▶ [Records drawn from a dataset]:
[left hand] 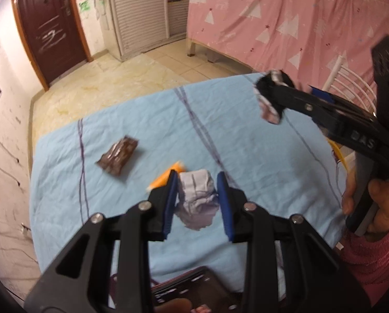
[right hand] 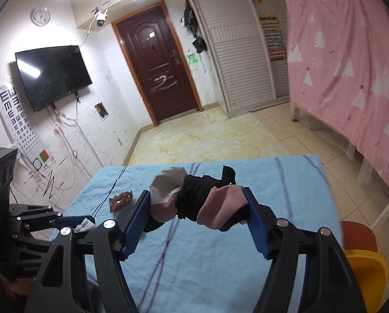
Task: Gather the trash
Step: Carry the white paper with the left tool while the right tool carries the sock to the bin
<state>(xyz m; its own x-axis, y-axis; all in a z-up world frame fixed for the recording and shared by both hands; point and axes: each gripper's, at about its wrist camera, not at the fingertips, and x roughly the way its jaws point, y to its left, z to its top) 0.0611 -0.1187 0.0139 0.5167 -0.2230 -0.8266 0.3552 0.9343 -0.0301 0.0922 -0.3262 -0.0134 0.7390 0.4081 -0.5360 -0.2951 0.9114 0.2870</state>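
Raised letters reading "DAS" are seen on the black arm of the right gripper (left hand: 268,96) in the left wrist view, cut off by blur. Rows of the letter "E", turned various ways, are printed on the eye chart (right hand: 14,109) on the wall. A clock (right hand: 40,16) hangs above, but its numerals cannot be read.

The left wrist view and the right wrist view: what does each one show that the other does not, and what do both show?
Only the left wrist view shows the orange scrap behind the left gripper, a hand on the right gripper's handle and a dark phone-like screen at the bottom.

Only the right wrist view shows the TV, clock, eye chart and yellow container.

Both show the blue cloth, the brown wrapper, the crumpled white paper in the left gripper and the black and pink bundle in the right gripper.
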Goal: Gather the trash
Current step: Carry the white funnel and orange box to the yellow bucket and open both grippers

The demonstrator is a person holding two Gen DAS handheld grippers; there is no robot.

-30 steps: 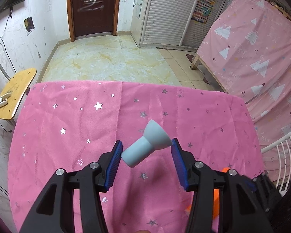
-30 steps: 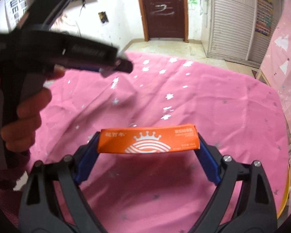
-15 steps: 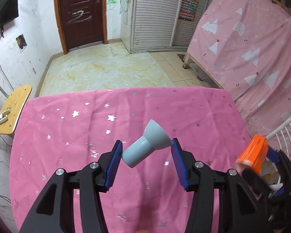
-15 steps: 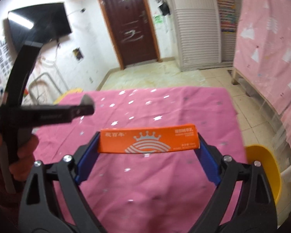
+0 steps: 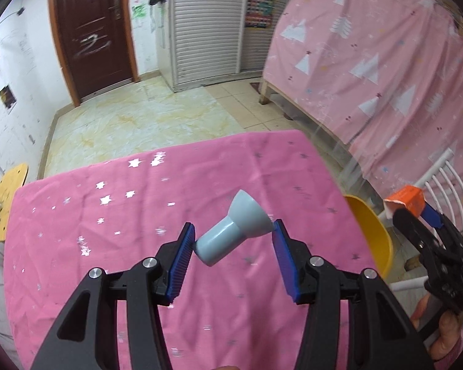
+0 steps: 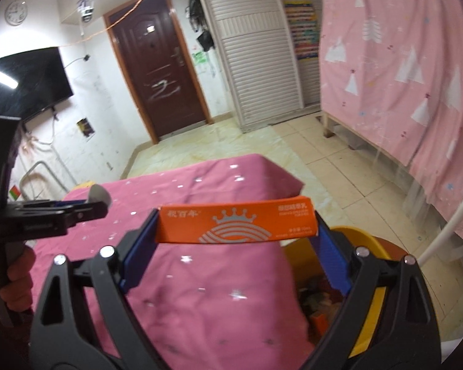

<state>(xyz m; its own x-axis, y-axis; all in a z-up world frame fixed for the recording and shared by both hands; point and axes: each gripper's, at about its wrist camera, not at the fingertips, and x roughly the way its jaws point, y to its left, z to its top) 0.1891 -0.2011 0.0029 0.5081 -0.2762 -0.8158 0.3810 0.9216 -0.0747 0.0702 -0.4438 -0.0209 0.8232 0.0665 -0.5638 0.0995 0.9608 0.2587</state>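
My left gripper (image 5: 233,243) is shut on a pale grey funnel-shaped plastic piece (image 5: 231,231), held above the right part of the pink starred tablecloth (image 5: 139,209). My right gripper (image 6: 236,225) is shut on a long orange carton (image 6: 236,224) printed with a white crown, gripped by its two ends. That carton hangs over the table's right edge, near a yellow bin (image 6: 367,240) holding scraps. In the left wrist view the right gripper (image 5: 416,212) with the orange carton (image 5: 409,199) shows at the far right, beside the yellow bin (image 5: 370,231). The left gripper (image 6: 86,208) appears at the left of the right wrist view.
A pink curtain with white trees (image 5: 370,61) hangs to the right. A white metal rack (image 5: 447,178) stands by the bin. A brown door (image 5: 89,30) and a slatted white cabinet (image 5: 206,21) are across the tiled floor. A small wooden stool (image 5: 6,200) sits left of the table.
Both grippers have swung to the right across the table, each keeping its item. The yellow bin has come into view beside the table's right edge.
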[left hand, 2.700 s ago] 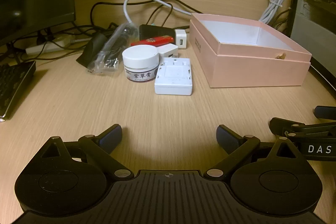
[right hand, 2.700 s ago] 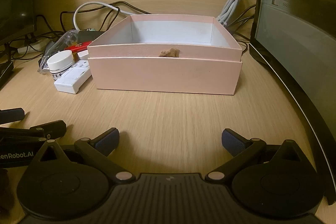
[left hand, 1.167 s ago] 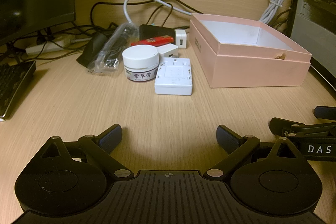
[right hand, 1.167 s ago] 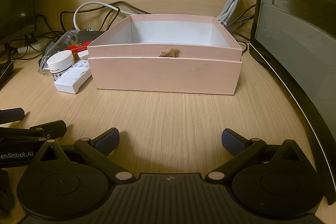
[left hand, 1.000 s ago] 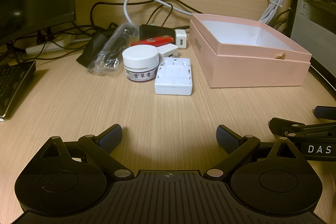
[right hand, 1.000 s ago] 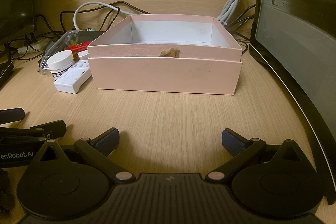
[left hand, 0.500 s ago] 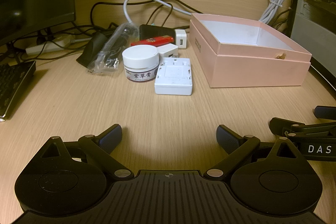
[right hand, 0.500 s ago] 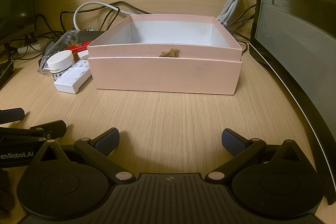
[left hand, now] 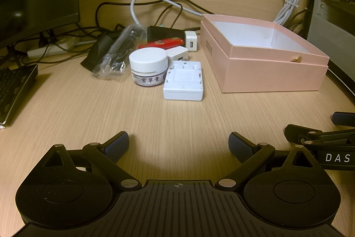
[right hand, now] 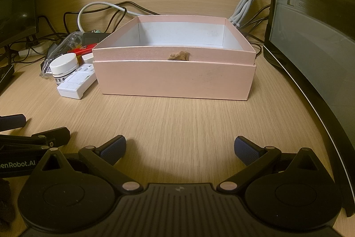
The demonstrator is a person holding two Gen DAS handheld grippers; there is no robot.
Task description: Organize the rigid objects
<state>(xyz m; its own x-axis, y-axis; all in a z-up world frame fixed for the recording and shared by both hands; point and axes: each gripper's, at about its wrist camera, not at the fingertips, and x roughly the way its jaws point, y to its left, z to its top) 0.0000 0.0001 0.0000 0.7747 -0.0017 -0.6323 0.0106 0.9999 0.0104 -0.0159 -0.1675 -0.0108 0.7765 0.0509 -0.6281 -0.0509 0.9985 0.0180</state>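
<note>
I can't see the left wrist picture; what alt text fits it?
Open black tongs hover over a wooden desk, empty. Beyond them a white-lidded jar and white charger sit left of an open pink box.

No visible change anywhere.
</note>
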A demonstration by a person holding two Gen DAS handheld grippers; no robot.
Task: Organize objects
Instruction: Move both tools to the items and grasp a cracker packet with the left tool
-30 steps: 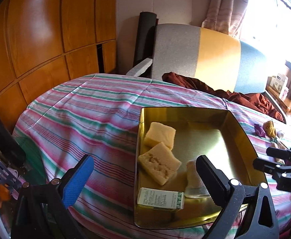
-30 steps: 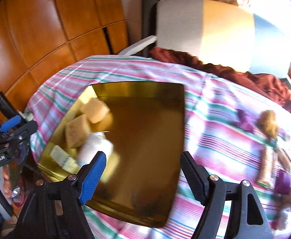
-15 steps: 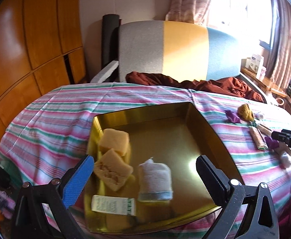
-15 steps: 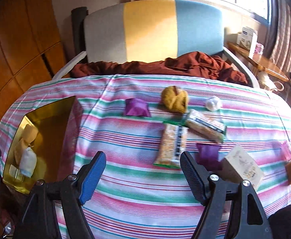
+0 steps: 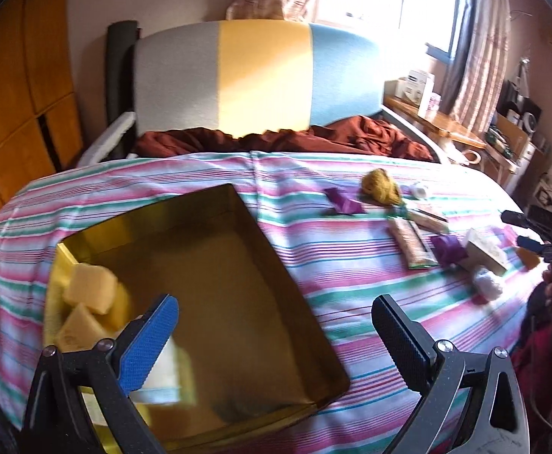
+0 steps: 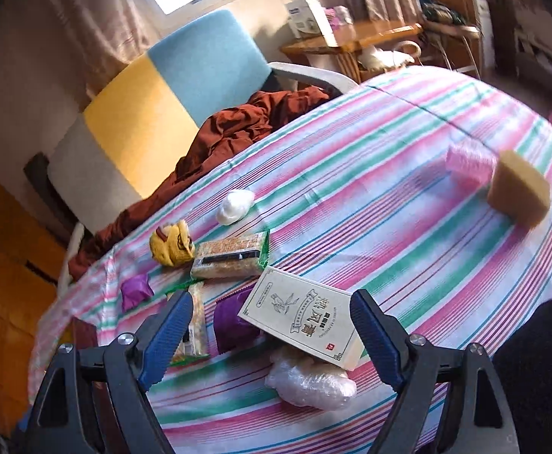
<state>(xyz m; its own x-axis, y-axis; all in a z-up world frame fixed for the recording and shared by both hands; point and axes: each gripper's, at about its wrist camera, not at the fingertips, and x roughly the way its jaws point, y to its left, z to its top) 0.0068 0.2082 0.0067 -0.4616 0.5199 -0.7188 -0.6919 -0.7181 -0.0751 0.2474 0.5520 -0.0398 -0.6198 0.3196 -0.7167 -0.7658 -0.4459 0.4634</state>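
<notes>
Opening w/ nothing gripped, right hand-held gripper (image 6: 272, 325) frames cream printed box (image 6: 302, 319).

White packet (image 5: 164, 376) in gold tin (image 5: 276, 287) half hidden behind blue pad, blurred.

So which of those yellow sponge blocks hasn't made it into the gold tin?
The lone sponge block at the cloth's far right, beside a pink roll; the others sit inside the gold tin.

The left gripper (image 5: 276, 335) is showing black angular arms with silver screws, one finger wearing a blue dotted pad (image 5: 148, 344), the other a black ribbed one. The right gripper (image 6: 270, 335) is wearing blue pads on both fingers.
</notes>
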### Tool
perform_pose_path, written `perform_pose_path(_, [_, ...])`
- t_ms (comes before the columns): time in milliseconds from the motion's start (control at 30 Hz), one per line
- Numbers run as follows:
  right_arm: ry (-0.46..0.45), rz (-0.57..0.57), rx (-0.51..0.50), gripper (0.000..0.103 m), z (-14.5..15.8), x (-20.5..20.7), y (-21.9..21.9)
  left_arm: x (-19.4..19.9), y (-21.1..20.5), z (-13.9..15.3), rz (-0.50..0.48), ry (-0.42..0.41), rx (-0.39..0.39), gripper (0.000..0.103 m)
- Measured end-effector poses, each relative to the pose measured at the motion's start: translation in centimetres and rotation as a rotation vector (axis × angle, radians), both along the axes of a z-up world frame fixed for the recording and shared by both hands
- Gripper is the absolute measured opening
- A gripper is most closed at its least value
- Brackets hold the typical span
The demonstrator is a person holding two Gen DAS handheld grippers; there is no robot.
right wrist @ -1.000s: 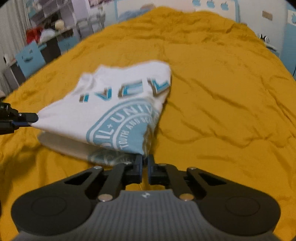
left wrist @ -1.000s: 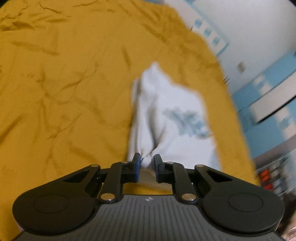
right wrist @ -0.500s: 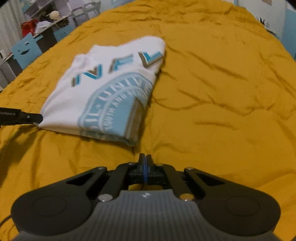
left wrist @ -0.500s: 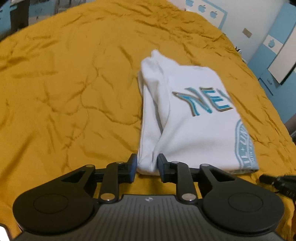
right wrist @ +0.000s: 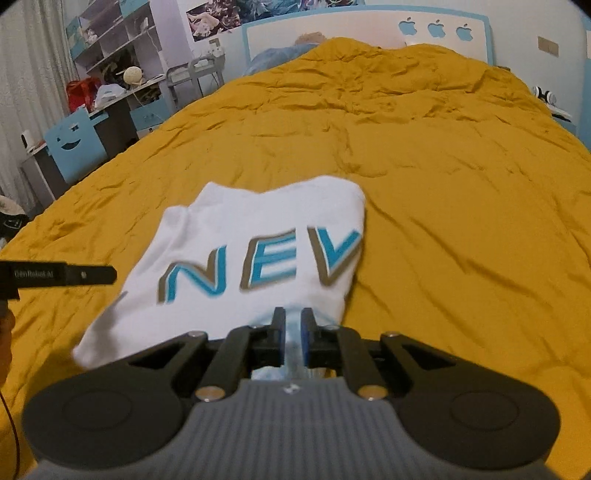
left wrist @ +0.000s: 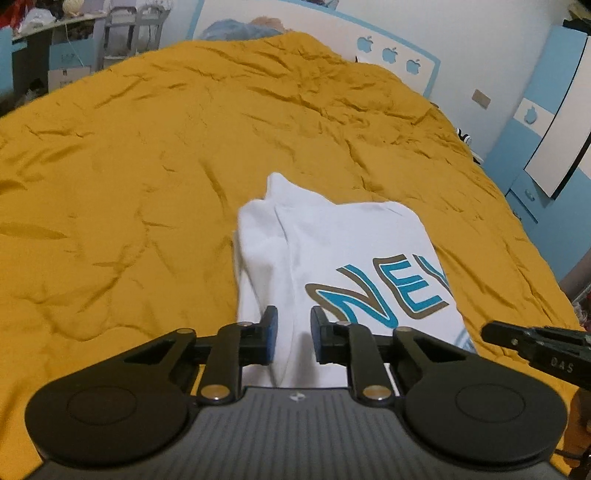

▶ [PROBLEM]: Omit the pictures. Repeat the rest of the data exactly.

▶ [ANSWER SECTION]:
[left hand] 
[right hand] 
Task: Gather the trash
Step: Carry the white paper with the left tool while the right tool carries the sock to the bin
<state>(xyz m; its own x-axis, y-axis; all in a z-up world frame fixed for the recording and shared by both hands; point and axes: each gripper's, at about its wrist camera, not at the fingertips, and x roughly the way its jaws point, y to its left, z to its top) 0.0611 -0.1187 0.0139 0.5167 -0.2230 -0.8266 0.3552 0.9343 -0.0301 0.0922 -0.3262 -0.0134 0.7390 0.4081 -0.5360 -0.2951 0.9114 0.2870</state>
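Raised letters reading "DAS" are seen on the black arm of the right gripper (left hand: 268,96) in the left wrist view, cut off by blur. Rows of the letter "E", turned various ways, are printed on the eye chart (right hand: 14,109) on the wall. A clock (right hand: 40,16) hangs above, but its numerals cannot be read.

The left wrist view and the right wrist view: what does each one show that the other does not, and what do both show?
Only the left wrist view shows the orange scrap behind the left gripper, a hand on the right gripper's handle and a dark phone-like screen at the bottom.

Only the right wrist view shows the TV, clock, eye chart and yellow container.

Both show the blue cloth, the brown wrapper, the crumpled white paper in the left gripper and the black and pink bundle in the right gripper.
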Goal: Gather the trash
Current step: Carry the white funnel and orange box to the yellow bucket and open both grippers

The demonstrator is a person holding two Gen DAS handheld grippers; there is no robot.

-30 steps: 
-30 steps: 
-15 steps: 
-15 steps: 
+0 steps: 
+0 steps: 

<state>(xyz m; its own x-axis, y-axis; all in a z-up world frame fixed for the recording and shared by both hands; point and axes: each gripper's, at about its wrist camera, not at the fingertips, and x roughly the way its jaws point, y to its left, z to its top) 0.1891 -0.2011 0.0029 0.5081 -0.2762 -0.8158 0.3810 0.9216 -0.0747 0.0702 -0.4438 -0.0209 0.8232 0.0665 -0.5638 0.0995 0.9608 0.2587</state>
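My left gripper (image 5: 233,243) is shut on a pale grey funnel-shaped plastic piece (image 5: 231,231), held above the right part of the pink starred tablecloth (image 5: 139,209). My right gripper (image 6: 236,225) is shut on a long orange carton (image 6: 236,224) printed with a white crown, gripped by its two ends. That carton hangs over the table's right edge, near a yellow bin (image 6: 367,240) holding scraps. In the left wrist view the right gripper (image 5: 416,212) with the orange carton (image 5: 409,199) shows at the far right, beside the yellow bin (image 5: 370,231). The left gripper (image 6: 86,208) appears at the left of the right wrist view.
A pink curtain with white trees (image 5: 370,61) hangs to the right. A white metal rack (image 5: 447,178) stands by the bin. A brown door (image 5: 89,30) and a slatted white cabinet (image 5: 206,21) are across the tiled floor. A small wooden stool (image 5: 6,200) sits left of the table.
Both grippers have swung to the right across the table, each keeping its item. The yellow bin has come into view beside the table's right edge.
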[left hand, 2.700 s ago] 
[right hand, 2.700 s ago] 
[left hand, 1.167 s ago] 
[right hand, 1.167 s ago] 
[left hand, 1.000 s ago] 
[right hand, 1.000 s ago] 
[left hand, 0.500 s ago] 
[right hand, 0.500 s ago] 
[left hand, now] 
[right hand, now] 
The demonstrator is a person holding two Gen DAS handheld grippers; there is no robot.
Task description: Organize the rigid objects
<state>(xyz m; its own x-axis, y-axis; all in a z-up world frame fixed for the recording and shared by both hands; point and axes: each gripper's, at about its wrist camera, not at the fingertips, and x roughly the way its jaws point, y to its left, z to its top) 0.0000 0.0001 0.0000 0.7747 -0.0017 -0.6323 0.0106 0.9999 0.0104 -0.0159 -0.1675 -0.0108 0.7765 0.0509 -0.6281 -0.0509 0.9985 0.0180</state>
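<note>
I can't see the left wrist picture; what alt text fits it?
Open black tongs hover over a wooden desk, empty. Beyond them a white-lidded jar and white charger sit left of an open pink box.

No visible change anywhere.
</note>
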A demonstration by a person holding two Gen DAS handheld grippers; no robot.
Task: Organize objects
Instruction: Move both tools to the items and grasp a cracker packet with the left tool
-30 steps: 
-30 steps: 
-15 steps: 
-15 steps: 
+0 steps: 
+0 steps: 
<state>(xyz m; its own x-axis, y-axis; all in a z-up world frame fixed for the recording and shared by both hands; point and axes: each gripper's, at about its wrist camera, not at the fingertips, and x roughly the way its jaws point, y to its left, z to its top) 0.0068 0.2082 0.0067 -0.4616 0.5199 -0.7188 -0.6919 -0.7181 -0.0751 0.2474 0.5520 -0.0398 -0.6198 0.3196 -0.7167 -0.7658 -0.4459 0.4634</state>
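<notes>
Opening w/ nothing gripped, right hand-held gripper (image 6: 272, 325) frames cream printed box (image 6: 302, 319).

White packet (image 5: 164, 376) in gold tin (image 5: 276, 287) half hidden behind blue pad, blurred.

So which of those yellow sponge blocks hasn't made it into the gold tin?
The lone sponge block at the cloth's far right, beside a pink roll; the others sit inside the gold tin.

The left gripper (image 5: 276, 335) is showing black angular arms with silver screws, one finger wearing a blue dotted pad (image 5: 148, 344), the other a black ribbed one. The right gripper (image 6: 270, 335) is wearing blue pads on both fingers.
</notes>
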### Tool
perform_pose_path, written `perform_pose_path(_, [_, ...])`
- t_ms (comes before the columns): time in milliseconds from the motion's start (control at 30 Hz), one per line
- Numbers run as follows:
  right_arm: ry (-0.46..0.45), rz (-0.57..0.57), rx (-0.51..0.50), gripper (0.000..0.103 m), z (-14.5..15.8), x (-20.5..20.7), y (-21.9..21.9)
  left_arm: x (-19.4..19.9), y (-21.1..20.5), z (-13.9..15.3), rz (-0.50..0.48), ry (-0.42..0.41), rx (-0.39..0.39), gripper (0.000..0.103 m)
- Measured end-effector poses, each relative to the pose measured at the motion's start: translation in centimetres and rotation as a rotation vector (axis × angle, radians), both along the axes of a z-up world frame fixed for the recording and shared by both hands
- Gripper is the absolute measured opening
- A gripper is most closed at its least value
- Brackets hold the typical span
The demonstrator is a person holding two Gen DAS handheld grippers; there is no robot.
right wrist @ -1.000s: 
left wrist @ -1.000s: 
right wrist @ -0.500s: 
left wrist @ -0.500s: 
right wrist @ +0.000s: 
left wrist @ +0.000s: 

For this exercise, nothing more remains to be given.